- PROMPT
Every line below containing the word "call" should be found and copied.

- DATA IN THIS EXERCISE
------------------------------------------------

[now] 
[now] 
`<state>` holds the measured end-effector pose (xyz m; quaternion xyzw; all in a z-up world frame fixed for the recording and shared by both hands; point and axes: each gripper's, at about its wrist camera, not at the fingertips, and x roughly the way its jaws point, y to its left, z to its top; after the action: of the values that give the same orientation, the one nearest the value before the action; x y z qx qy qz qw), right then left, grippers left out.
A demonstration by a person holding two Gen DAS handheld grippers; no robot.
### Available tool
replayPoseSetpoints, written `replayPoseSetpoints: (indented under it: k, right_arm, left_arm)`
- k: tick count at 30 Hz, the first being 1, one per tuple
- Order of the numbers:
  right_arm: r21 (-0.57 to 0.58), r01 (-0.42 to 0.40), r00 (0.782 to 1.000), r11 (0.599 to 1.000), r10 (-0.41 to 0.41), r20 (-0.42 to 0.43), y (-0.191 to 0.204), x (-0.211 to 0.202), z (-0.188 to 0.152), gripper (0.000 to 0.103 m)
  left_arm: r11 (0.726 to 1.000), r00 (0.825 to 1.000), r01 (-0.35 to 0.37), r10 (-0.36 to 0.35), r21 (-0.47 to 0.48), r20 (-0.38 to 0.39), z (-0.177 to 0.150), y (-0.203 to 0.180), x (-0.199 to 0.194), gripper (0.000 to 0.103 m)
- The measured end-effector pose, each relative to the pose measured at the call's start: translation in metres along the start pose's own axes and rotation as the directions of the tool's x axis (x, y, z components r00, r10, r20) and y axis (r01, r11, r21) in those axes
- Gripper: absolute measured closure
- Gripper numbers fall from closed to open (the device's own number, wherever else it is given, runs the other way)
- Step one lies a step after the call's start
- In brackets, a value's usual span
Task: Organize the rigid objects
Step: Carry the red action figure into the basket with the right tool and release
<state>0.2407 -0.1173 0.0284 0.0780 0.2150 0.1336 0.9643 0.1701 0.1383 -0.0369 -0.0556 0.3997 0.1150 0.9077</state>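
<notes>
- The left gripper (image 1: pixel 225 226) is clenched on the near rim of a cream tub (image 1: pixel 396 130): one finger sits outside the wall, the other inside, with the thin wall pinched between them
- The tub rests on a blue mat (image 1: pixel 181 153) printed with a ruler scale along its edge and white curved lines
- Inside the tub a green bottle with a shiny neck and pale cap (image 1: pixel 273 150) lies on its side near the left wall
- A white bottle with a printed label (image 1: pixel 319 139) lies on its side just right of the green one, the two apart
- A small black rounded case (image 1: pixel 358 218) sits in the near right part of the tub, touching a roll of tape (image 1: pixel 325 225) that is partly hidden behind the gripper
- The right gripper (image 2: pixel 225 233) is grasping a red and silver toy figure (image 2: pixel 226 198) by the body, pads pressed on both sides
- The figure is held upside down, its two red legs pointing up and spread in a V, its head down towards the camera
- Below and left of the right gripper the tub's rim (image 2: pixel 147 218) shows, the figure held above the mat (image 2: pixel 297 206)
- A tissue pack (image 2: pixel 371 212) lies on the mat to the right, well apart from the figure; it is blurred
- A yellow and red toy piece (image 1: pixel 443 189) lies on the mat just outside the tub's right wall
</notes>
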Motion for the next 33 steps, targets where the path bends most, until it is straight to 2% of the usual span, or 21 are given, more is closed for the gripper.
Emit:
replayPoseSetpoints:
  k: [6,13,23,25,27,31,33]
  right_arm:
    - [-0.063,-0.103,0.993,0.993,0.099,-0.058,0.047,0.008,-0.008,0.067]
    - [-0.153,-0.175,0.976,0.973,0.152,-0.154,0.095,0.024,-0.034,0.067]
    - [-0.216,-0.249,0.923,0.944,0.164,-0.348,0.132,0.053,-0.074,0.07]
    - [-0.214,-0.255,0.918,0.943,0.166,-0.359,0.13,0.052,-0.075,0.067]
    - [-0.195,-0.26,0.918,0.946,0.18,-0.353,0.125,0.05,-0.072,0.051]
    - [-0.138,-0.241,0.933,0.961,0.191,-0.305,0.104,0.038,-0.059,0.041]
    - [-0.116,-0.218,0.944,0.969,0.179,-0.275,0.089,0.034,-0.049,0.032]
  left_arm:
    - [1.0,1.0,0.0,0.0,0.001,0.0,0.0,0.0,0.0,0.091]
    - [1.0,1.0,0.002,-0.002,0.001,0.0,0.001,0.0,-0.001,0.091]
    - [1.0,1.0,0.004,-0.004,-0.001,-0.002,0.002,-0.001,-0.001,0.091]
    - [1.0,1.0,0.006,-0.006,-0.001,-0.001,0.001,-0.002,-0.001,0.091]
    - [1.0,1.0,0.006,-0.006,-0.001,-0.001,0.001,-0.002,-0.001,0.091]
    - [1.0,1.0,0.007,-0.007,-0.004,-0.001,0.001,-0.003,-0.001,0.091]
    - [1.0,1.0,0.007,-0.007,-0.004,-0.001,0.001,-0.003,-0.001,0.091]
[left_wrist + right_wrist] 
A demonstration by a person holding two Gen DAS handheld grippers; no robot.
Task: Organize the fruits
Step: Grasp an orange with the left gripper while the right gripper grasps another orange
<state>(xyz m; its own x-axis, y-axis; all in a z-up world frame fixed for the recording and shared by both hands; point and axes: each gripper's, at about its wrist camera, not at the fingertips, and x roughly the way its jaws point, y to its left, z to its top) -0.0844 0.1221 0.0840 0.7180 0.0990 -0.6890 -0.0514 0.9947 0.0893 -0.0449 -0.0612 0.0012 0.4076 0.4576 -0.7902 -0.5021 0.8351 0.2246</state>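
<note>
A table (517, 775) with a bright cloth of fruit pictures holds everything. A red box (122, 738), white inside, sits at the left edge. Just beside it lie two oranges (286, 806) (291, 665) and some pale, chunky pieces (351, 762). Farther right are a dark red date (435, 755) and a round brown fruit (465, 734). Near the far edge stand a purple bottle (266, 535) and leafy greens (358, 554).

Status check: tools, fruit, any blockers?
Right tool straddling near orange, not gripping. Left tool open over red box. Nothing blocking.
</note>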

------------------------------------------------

- OUTPUT FOR THIS EXERCISE
- The measured end-effector pose, each relative to the pose measured at the call's start: translation in metres along the start pose's own axes and rotation as the directions of the tool's x axis (x, y, z components r00, r10, r20) and y axis (r01, r11, r21) in those axes
- Step one lies a step after the call's start

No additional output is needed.